**EXTRACTED DATA:**
Segment Open

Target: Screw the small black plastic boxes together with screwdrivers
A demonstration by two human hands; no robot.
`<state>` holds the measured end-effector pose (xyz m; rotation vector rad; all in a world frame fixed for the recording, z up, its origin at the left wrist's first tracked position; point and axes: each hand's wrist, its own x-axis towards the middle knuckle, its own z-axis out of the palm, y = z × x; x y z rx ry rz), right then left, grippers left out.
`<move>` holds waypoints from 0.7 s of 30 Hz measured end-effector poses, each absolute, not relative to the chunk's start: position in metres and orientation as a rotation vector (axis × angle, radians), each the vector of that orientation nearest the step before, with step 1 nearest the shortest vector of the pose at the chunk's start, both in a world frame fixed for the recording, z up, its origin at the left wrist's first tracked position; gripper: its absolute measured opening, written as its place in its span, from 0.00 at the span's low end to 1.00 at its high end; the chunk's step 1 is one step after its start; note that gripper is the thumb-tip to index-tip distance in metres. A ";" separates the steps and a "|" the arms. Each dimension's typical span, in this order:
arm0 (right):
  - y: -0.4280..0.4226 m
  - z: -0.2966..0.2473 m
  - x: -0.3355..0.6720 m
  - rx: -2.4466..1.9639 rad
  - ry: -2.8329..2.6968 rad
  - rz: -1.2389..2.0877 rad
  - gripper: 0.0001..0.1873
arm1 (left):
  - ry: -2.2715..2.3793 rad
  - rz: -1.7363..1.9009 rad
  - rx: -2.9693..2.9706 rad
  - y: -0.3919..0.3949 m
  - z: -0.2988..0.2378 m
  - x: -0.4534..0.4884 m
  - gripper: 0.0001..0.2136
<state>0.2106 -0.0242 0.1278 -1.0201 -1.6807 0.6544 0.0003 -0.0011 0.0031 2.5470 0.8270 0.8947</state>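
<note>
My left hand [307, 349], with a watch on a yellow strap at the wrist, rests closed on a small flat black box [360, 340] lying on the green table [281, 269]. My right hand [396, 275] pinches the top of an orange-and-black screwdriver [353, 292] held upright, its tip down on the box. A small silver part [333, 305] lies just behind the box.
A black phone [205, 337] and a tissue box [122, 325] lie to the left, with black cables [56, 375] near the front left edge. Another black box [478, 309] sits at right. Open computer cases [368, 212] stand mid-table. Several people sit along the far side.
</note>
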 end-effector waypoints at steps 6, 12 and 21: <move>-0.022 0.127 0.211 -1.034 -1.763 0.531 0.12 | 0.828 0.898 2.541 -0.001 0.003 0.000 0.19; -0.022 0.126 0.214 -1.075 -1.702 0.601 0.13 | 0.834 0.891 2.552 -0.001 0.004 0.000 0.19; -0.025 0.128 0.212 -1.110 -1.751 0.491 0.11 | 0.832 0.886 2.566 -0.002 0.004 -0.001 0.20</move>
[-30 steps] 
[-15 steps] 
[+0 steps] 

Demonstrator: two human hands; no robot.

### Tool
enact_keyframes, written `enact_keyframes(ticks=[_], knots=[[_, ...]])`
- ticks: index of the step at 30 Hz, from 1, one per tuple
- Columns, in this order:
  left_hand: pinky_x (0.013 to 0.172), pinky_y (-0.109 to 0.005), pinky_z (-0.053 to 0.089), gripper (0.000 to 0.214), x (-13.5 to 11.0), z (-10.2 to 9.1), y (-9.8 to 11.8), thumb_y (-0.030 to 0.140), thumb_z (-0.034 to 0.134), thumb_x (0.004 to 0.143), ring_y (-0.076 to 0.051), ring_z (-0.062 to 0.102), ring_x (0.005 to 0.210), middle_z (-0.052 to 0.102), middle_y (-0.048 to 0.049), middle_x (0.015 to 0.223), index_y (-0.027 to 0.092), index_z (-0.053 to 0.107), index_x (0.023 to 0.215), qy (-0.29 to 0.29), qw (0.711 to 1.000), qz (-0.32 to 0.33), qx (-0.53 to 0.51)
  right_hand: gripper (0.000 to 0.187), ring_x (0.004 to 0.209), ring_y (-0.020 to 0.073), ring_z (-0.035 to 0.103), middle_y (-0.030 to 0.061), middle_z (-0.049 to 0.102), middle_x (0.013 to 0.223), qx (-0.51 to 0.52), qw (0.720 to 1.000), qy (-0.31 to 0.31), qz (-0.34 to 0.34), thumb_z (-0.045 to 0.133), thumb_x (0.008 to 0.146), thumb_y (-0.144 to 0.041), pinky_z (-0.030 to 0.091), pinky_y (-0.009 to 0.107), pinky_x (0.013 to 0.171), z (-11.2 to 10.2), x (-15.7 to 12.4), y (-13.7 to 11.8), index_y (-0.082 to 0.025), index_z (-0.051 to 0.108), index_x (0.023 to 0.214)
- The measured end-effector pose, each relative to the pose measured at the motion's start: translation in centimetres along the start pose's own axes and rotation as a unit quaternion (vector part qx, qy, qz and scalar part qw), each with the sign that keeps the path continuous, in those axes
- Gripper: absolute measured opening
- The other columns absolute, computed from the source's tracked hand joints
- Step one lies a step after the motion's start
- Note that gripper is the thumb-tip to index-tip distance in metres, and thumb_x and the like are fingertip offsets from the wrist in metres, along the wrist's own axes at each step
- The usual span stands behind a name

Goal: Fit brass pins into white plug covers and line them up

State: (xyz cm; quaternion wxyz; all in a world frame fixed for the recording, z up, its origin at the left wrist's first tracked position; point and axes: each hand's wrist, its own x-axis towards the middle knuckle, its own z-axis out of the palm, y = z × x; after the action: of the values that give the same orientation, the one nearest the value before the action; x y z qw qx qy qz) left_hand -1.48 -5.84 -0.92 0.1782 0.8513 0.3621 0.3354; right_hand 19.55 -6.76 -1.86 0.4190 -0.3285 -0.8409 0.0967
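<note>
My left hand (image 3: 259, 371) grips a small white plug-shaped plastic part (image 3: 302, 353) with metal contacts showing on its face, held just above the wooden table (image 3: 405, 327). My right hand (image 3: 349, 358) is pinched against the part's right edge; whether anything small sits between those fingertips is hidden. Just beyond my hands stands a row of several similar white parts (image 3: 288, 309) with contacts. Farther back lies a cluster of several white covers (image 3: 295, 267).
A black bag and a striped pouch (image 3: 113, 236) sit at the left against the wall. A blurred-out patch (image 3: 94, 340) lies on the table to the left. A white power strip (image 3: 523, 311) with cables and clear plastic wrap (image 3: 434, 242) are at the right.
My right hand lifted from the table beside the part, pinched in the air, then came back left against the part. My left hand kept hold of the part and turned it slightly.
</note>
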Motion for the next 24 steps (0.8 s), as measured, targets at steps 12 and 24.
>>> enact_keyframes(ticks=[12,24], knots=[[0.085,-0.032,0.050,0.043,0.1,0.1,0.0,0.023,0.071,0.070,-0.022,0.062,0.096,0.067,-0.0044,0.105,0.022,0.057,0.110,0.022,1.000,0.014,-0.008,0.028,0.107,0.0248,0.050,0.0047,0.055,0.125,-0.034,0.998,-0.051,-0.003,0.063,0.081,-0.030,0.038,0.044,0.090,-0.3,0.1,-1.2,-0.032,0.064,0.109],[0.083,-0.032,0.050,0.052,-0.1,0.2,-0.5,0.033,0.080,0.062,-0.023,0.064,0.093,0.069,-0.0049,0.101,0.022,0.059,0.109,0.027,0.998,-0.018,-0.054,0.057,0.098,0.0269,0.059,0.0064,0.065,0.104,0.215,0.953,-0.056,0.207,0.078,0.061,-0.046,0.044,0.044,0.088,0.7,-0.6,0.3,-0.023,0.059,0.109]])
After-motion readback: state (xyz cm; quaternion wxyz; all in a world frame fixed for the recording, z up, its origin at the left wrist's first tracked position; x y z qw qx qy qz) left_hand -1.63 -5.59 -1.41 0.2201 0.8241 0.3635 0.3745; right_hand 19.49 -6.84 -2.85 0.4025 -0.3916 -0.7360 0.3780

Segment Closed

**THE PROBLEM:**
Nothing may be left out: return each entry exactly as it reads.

**RESULT:**
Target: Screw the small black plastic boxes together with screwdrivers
A demonstration by two human hands; no robot.
`<state>` holds the measured end-effector pose (xyz m; rotation vector rad; all in a world frame fixed for the recording, z up, its origin at the left wrist's first tracked position; point and axes: each hand's wrist, its own x-axis towards the middle knuckle, its own z-axis out of the palm, y = z × x; x y z rx ry rz), right then left, grippers left out.
`<move>` holds waypoints from 0.7 s of 30 Hz measured end-effector poses, each absolute, not relative to the chunk's start: position in metres and orientation as a rotation vector (axis × angle, radians), each the vector of that orientation nearest the step before, with step 1 nearest the shortest vector of the pose at the chunk's start, both in a world frame fixed for the recording, z up, its origin at the left wrist's first tracked position; gripper: its absolute measured opening, written as its place in its span, from 0.00 at the span's low end to 1.00 at its high end; the chunk's step 1 is one step after its start; note that gripper is the thumb-tip to index-tip distance in metres. A ";" separates the steps and a "|" the arms. Each dimension's typical span, in this order:
arm0 (right):
  - y: -0.4280..0.4226 m
  - z: -0.2966..0.2473 m
  - x: -0.3355..0.6720 m
  - rx: -2.4466..1.9639 rad
  - ry: -2.8329..2.6968 rad
  - rz: -1.2389..2.0877 rad
  - gripper: 0.0001..0.1873
arm1 (left):
  - ry: -2.2715..2.3793 rad
  - rz: -1.7363..1.9009 rad
  - rx: -2.9693..2.9706 rad
  - y: -0.3919..0.3949 m
  - z: -0.2988..0.2378 m
  - x: -0.4534..0.4884 m
  - gripper: 0.0001..0.2136
<state>0.2106 -0.0242 0.1278 -1.0201 -1.6807 0.6544 0.0003 -0.0011 0.0031 2.5470 0.8270 0.8947</state>
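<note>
My left hand [307, 349], with a watch on a yellow strap at the wrist, rests closed on a small flat black box [360, 340] lying on the green table [281, 269]. My right hand [396, 275] pinches the top of an orange-and-black screwdriver [353, 292] held upright, its tip down on the box. A small silver part [333, 305] lies just behind the box.
A black phone [205, 337] and a tissue box [122, 325] lie to the left, with black cables [56, 375] near the front left edge. Another black box [478, 309] sits at right. Open computer cases [368, 212] stand mid-table. Several people sit along the far side.
</note>
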 end-effector waypoints at steps 6, 12 and 21: <move>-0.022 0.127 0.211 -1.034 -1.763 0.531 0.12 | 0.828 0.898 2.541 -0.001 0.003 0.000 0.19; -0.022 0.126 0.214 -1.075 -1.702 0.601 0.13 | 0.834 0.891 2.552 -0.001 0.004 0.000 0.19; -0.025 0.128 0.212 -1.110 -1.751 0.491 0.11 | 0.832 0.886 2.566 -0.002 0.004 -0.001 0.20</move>
[-30 steps] 
[-15 steps] 
[+0 steps] 

Demonstrator: two human hands; no robot.

### Tool
enact_keyframes, written `enact_keyframes(ticks=[_], knots=[[_, ...]])`
- ticks: index of the step at 30 Hz, from 1, one per tuple
- Columns, in this order:
  left_hand: pinky_x (0.013 to 0.172), pinky_y (-0.109 to 0.005), pinky_z (-0.053 to 0.089), gripper (0.000 to 0.214), x (-13.5 to 11.0), z (-10.2 to 9.1), y (-9.8 to 11.8), thumb_y (-0.030 to 0.140), thumb_z (-0.034 to 0.134), thumb_x (0.004 to 0.143), ring_y (-0.076 to 0.051), ring_z (-0.062 to 0.102), ring_x (0.005 to 0.210), middle_z (-0.052 to 0.102), middle_y (-0.048 to 0.049), middle_x (0.015 to 0.223), index_y (-0.027 to 0.092), index_z (-0.053 to 0.107), index_x (0.023 to 0.215), qy (-0.29 to 0.29), qw (0.711 to 1.000), qz (-0.32 to 0.33), qx (-0.53 to 0.51)
  right_hand: gripper (0.000 to 0.187), ring_x (0.004 to 0.209), ring_y (-0.020 to 0.073), ring_z (-0.035 to 0.103), middle_y (-0.030 to 0.061), middle_z (-0.049 to 0.102), middle_x (0.013 to 0.223), qx (-0.51 to 0.52), qw (0.720 to 1.000), qy (-0.31 to 0.31), qz (-0.34 to 0.34), thumb_z (-0.045 to 0.133), thumb_x (0.008 to 0.146), thumb_y (-0.144 to 0.041), pinky_z (-0.030 to 0.091), pinky_y (-0.009 to 0.107), pinky_x (0.013 to 0.171), z (-11.2 to 10.2), x (-15.7 to 12.4), y (-13.7 to 11.8), index_y (-0.082 to 0.025), index_z (-0.051 to 0.108), index_x (0.023 to 0.214)
- The measured end-effector pose, each relative to the pose measured at the motion's start: translation in centimetres along the start pose's own axes and rotation as a unit quaternion (vector part qx, qy, qz and scalar part qw), each with the sign that keeps the path continuous, in those axes
- Gripper: absolute measured opening
- The other columns absolute, computed from the source's tracked hand joints
- Step one lies a step after the motion's start
- Note that gripper is the thumb-tip to index-tip distance in metres, and thumb_x and the like are fingertip offsets from the wrist in metres, along the wrist's own axes at each step
- The usual span stands behind a name

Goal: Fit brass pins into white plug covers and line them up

State: (xyz cm; quaternion wxyz; all in a world frame fixed for the recording, z up, its origin at the left wrist's first tracked position; point and axes: each hand's wrist, its own x-axis towards the middle knuckle, its own z-axis out of the palm, y = z × x; after the action: of the values that give the same orientation, the one nearest the value before the action; x y z qw qx qy qz) left_hand -1.48 -5.84 -0.92 0.1782 0.8513 0.3621 0.3354; right_hand 19.55 -6.76 -1.86 0.4190 -0.3285 -0.8409 0.0967
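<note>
My left hand (image 3: 259, 371) grips a small white plug-shaped plastic part (image 3: 302, 353) with metal contacts showing on its face, held just above the wooden table (image 3: 405, 327). My right hand (image 3: 349, 358) is pinched against the part's right edge; whether anything small sits between those fingertips is hidden. Just beyond my hands stands a row of several similar white parts (image 3: 288, 309) with contacts. Farther back lies a cluster of several white covers (image 3: 295, 267).
A black bag and a striped pouch (image 3: 113, 236) sit at the left against the wall. A blurred-out patch (image 3: 94, 340) lies on the table to the left. A white power strip (image 3: 523, 311) with cables and clear plastic wrap (image 3: 434, 242) are at the right.
My right hand lifted from the table beside the part, pinched in the air, then came back left against the part. My left hand kept hold of the part and turned it slightly.
</note>
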Motion for the next 24 steps (0.8 s), as measured, targets at steps 12 and 24.
>>> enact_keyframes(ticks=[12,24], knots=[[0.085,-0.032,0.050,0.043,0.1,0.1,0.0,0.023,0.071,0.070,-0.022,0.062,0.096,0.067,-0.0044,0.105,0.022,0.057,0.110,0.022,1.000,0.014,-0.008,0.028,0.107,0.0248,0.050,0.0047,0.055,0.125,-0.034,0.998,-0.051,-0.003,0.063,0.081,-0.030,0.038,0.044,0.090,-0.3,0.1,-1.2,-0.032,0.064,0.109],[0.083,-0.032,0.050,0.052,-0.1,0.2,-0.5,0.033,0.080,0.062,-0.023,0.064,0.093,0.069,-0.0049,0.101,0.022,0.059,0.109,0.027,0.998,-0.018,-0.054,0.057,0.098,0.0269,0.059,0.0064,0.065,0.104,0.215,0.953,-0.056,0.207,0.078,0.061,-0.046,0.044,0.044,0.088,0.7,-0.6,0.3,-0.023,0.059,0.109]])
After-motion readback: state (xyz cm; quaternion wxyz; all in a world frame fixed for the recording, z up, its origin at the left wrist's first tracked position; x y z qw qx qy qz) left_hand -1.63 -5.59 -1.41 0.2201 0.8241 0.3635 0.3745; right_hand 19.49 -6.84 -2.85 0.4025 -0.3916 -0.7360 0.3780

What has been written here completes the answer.